Oh strawberry jam, strawberry jam, strawberry jam, strawberry jam, strawberry jam. Oh more jam of the strawberry variety with extra strawberry oh oh indeed. I have read other novels recently, too, amidst my very personal excess of cinemas. 

It's true what bloggers say: like the love child of D.W.Griffith and Andy Warhol I play on this mix of isolation, wonder, and something grimmer, fishing X out of the jam-bog with nothing but a sharp enough strawberry-witticism. 

Note, too, in conclusion, that within a paragraph Cesares is asleep on his island of death, and is noting how, when it comes to combinations of writing and film:

And yet suddenly, unaccountably, on this oppressive summerlike night, the grassy hillside has become crowded with people who dance, stroll up and down, and swim in the pool, as if this were a summer resort like Los Teques or Marienbad. (10-11) 


The origins of The Strawberry Jam Critic were at Jennifer West's show at Vilma Gold last year, after-pondering the relevance of her method of making films through the application of various smeared and treated substances. 

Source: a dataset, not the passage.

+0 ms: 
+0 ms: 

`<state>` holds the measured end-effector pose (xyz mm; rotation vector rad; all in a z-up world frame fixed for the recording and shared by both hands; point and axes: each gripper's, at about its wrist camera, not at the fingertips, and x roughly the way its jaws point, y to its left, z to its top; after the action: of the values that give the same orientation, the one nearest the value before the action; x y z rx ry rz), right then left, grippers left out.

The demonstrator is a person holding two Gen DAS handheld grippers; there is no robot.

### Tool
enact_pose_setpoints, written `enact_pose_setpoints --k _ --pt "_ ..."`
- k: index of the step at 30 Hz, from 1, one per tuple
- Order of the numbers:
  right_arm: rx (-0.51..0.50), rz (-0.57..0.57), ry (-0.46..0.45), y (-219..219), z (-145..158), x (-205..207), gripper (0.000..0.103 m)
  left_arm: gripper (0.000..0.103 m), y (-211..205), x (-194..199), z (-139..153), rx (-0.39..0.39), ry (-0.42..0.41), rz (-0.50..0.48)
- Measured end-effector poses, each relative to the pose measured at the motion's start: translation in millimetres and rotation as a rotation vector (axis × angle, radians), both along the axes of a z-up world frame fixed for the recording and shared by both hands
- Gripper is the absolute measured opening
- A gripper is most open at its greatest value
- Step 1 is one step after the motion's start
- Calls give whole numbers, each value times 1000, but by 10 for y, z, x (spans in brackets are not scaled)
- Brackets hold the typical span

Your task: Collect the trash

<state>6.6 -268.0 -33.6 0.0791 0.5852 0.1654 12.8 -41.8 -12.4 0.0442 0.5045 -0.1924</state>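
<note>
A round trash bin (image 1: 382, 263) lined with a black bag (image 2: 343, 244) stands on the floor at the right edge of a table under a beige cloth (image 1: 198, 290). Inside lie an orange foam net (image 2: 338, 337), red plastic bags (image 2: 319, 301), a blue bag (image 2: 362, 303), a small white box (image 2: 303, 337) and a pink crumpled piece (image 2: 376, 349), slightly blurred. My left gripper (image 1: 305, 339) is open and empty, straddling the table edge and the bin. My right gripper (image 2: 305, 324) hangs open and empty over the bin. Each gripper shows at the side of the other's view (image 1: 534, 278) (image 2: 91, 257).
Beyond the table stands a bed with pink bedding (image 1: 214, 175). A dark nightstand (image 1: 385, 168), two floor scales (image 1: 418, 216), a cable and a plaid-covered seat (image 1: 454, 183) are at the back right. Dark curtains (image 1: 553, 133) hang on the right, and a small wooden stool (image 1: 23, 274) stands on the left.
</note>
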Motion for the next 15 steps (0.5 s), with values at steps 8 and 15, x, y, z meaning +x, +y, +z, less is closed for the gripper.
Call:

The second paragraph beginning "The gossip.." is derived from Jonathan Raban's review of The Selected Essays of Gore Vidal (New York Review of Books, Dec 18-Jan 14 2009, 67). New York Review books publish Ruth L.C.Simms translation of Adolfo Bioy Casares The Invention of Morel ISBN 978-1-59017-057-1. 

The phrase "other novels recently, too, that play on this mix of isolation, wonder, and something grimmer" is a reference to Stanley Crawfords splendid The Log of The SS Ugentine, recently reissued by Dalkey Archive Press.